* Exercise: Every line of the listing below is to be duplicated exactly, with the pictures left out.

*** Input data ***

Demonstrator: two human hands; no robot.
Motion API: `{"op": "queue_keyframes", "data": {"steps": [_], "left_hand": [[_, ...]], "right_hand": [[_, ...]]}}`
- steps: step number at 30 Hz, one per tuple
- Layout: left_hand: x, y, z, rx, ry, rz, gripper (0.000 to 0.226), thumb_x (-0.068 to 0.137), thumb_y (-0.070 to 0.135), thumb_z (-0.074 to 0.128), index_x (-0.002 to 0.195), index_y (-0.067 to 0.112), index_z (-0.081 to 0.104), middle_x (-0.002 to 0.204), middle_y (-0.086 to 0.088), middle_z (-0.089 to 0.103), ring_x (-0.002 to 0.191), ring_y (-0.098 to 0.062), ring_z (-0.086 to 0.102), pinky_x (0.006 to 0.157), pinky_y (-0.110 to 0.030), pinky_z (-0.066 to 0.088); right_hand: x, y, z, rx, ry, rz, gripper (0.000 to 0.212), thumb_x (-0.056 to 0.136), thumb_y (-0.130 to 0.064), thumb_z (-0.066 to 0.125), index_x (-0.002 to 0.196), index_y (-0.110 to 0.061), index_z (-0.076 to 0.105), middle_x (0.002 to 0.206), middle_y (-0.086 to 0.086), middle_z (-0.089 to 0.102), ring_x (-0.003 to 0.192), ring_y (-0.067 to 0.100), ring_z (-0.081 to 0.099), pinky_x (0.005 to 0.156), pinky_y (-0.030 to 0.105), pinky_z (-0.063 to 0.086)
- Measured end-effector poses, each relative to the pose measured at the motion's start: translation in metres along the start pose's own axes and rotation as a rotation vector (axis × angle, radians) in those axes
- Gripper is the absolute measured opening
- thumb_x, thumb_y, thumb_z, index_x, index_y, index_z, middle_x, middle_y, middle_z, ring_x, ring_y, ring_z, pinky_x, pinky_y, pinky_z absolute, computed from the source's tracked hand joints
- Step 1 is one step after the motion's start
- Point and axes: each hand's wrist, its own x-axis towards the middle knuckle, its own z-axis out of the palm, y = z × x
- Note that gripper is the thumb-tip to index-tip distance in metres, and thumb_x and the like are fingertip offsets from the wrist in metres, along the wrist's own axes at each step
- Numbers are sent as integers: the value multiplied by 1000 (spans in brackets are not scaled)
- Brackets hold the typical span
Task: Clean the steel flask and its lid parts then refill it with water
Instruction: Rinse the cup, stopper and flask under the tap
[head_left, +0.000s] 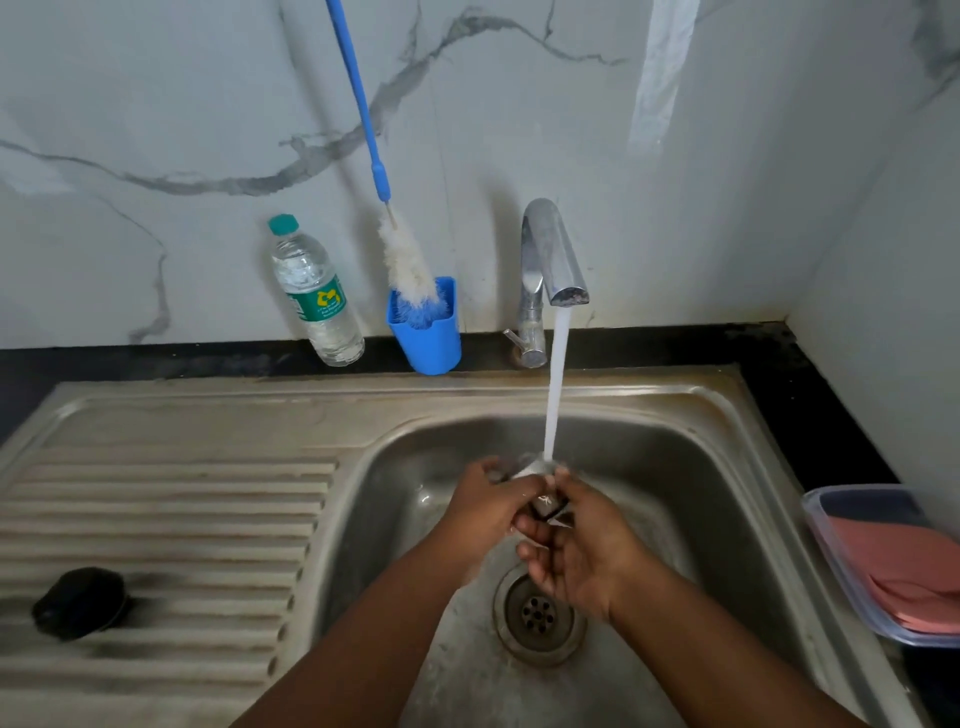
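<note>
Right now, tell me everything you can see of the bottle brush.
The bottle brush has a long, thin blue plastic handle that runs up out of frame, a short wire neck, and white fluffy bristles turning blue at the tip. It leans tilted against the marble wall, head down inside the blue cup on the counter behind the sink. No hand touches it.

At frame centre, left hand (485, 506) and right hand (582, 545) grip a small steel lid part (537, 486) under the tap's (550, 260) water stream (556, 379) over the sink (727, 467).
</note>
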Motion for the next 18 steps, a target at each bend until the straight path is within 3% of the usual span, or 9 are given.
{"op": "queue_keyframes", "data": {"steps": [2, 4, 5, 7, 9, 12, 13, 16, 18], "left_hand": [[-11, -4, -3, -44, -28, -135, 45, 81, 33, 77, 114, 5, 65, 78, -2, 69, 63, -10, 64, 61, -22, 49], [-20, -10, -7, -46, -45, -194, 35, 79, 38, 77, 100, 9, 73, 72, 1, 69, 68, -13, 65, 67, -24, 49], [-23, -14, -10, -37, -41, -206, 30, 78, 39, 79, 94, 14, 74, 71, 2, 69, 69, -13, 64, 68, -24, 48], [-30, -20, -16, 18, -4, -204, 31, 75, 37, 82, 96, 17, 70, 76, 3, 69, 69, -11, 61, 67, -24, 47], [-36, -24, -24, 88, 21, -181, 40, 73, 31, 85, 106, 20, 66, 91, 4, 71, 79, -9, 64, 71, -24, 47], [-51, -22, -29, 103, -2, -90, 46, 68, 18, 89, 106, 24, 66, 102, 4, 71, 85, -6, 67, 68, -21, 49], [-55, -21, -29, 111, -5, -28, 55, 62, 15, 92, 109, 22, 64, 106, 1, 69, 86, -7, 67, 67, -21, 51], [-66, -17, -29, 149, -12, 109, 94, 49, 17, 91, 133, 24, 48, 118, -2, 60, 103, -14, 63, 81, -29, 58], [-76, -14, -32, 168, -37, 134, 111, 57, 20, 93, 150, 24, 32, 130, 0, 56, 119, -17, 56, 98, -38, 53]], "right_hand": [[-7, 5, -1, -158, 18, -72, 46, 96, -54, 44, 102, -13, 64, 67, 7, 63, 48, 18, 55, 45, 21, 44], [-16, 9, -5, -382, 69, -163, 45, 98, -53, 40, 108, -15, 61, 72, 8, 64, 53, 19, 57, 50, 23, 45], [-18, 12, -8, -588, 138, -223, 46, 98, -55, 39, 112, -16, 59, 82, 7, 67, 62, 20, 61, 55, 25, 47], [-21, 15, -18, -1155, 345, -392, 53, 94, -60, 39, 125, -19, 50, 116, 8, 62, 97, 25, 63, 74, 30, 49], [-31, 15, -21, -1435, 397, -531, 62, 89, -60, 48, 137, -22, 36, 138, 8, 45, 119, 25, 52, 89, 32, 45], [-47, 16, -15, -1446, -3, -656, 60, 85, -41, 68, 135, -31, 37, 127, -6, 47, 103, -3, 51, 79, 4, 38], [-50, 18, -12, -1425, -73, -680, 62, 82, -38, 73, 133, -35, 37, 125, -10, 49, 99, -6, 51, 75, 3, 38], [-47, 25, -9, -1454, 17, -833, 80, 75, -44, 76, 142, -30, 35, 130, -8, 47, 116, 7, 50, 83, 12, 35], [-46, 25, -8, -1414, 31, -914, 71, 74, -39, 78, 135, -30, 44, 121, -9, 50, 114, 10, 51, 79, 8, 35]]}}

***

* Answer space:
Demonstrator: two human hands; no robot.
Motion API: `{"op": "queue_keyframes", "data": {"steps": [_], "left_hand": [[_, ...]], "right_hand": [[_, ...]]}}`
- steps: step number at 30 Hz, one per tuple
- Layout: left_hand: x, y, z, rx, ry, rz, gripper (0.000 to 0.226), thumb_x (-0.068 to 0.137), thumb_y (-0.070 to 0.135), thumb_z (-0.074 to 0.128), index_x (-0.002 to 0.195), index_y (-0.067 to 0.112), index_z (-0.081 to 0.104), middle_x (-0.002 to 0.204), middle_y (-0.086 to 0.088), middle_z (-0.089 to 0.103), ring_x (-0.002 to 0.191), ring_y (-0.098 to 0.062), ring_z (-0.086 to 0.102), pinky_x (0.006 to 0.157), pinky_y (-0.110 to 0.030), pinky_z (-0.066 to 0.088); right_hand: x, y, z, rx, ry, rz, gripper (0.000 to 0.212), thumb_x (-0.056 to 0.136), thumb_y (-0.130 to 0.064), thumb_z (-0.066 to 0.125), index_x (-0.002 to 0.196), index_y (-0.110 to 0.061), index_z (-0.076 to 0.105), middle_x (0.002 to 0.206), middle_y (-0.086 to 0.086), middle_z (-0.089 to 0.102), ring_x (-0.003 to 0.192), ring_y (-0.067 to 0.100), ring_z (-0.081 to 0.099), pinky_x (0.005 to 0.156), pinky_y (-0.030 to 0.105), pinky_z (-0.063 to 0.086)
- Measured end-effector poses, each relative to the pose measured at the motion's start: translation in metres along the start pose's own axes and rotation as a rotation vector (axis × angle, radians) in those axes
- Gripper is the absolute measured opening
- thumb_x, thumb_y, thumb_z, index_x, index_y, index_z, middle_x, middle_y, middle_z, ring_x, ring_y, ring_z, pinky_x, pinky_y, pinky_z absolute, computed from the source's tracked hand joints
- Step 1 is one step after the motion's start
- Point and axes: each hand's wrist, its own x-axis towards the middle knuckle, its own z-axis out of the palm, y = z × x
- Note that gripper is the thumb-tip to index-tip distance in metres, and thumb_x and the like are fingertip offsets from the wrist in metres, along the wrist's own axes at each step
- Numbers are sent as integers: the value multiplied by 1000 (spans in brackets are not scaled)
- Brackets hold the typical span
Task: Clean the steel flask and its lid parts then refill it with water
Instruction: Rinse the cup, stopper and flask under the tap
[head_left, +0.000s] 
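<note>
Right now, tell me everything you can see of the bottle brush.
The bottle brush has a long, thin blue plastic handle that runs up out of frame, a short wire neck, and white fluffy bristles turning blue at the tip. It leans tilted against the marble wall, head down inside the blue cup on the counter behind the sink. No hand touches it.

At frame centre, left hand (485, 506) and right hand (582, 545) grip a small steel lid part (537, 486) under the tap's (550, 260) water stream (556, 379) over the sink (727, 467).
</note>
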Motion for the next 18 steps, a target at each bend until the straight path is within 3% of the usual span, or 9 are given.
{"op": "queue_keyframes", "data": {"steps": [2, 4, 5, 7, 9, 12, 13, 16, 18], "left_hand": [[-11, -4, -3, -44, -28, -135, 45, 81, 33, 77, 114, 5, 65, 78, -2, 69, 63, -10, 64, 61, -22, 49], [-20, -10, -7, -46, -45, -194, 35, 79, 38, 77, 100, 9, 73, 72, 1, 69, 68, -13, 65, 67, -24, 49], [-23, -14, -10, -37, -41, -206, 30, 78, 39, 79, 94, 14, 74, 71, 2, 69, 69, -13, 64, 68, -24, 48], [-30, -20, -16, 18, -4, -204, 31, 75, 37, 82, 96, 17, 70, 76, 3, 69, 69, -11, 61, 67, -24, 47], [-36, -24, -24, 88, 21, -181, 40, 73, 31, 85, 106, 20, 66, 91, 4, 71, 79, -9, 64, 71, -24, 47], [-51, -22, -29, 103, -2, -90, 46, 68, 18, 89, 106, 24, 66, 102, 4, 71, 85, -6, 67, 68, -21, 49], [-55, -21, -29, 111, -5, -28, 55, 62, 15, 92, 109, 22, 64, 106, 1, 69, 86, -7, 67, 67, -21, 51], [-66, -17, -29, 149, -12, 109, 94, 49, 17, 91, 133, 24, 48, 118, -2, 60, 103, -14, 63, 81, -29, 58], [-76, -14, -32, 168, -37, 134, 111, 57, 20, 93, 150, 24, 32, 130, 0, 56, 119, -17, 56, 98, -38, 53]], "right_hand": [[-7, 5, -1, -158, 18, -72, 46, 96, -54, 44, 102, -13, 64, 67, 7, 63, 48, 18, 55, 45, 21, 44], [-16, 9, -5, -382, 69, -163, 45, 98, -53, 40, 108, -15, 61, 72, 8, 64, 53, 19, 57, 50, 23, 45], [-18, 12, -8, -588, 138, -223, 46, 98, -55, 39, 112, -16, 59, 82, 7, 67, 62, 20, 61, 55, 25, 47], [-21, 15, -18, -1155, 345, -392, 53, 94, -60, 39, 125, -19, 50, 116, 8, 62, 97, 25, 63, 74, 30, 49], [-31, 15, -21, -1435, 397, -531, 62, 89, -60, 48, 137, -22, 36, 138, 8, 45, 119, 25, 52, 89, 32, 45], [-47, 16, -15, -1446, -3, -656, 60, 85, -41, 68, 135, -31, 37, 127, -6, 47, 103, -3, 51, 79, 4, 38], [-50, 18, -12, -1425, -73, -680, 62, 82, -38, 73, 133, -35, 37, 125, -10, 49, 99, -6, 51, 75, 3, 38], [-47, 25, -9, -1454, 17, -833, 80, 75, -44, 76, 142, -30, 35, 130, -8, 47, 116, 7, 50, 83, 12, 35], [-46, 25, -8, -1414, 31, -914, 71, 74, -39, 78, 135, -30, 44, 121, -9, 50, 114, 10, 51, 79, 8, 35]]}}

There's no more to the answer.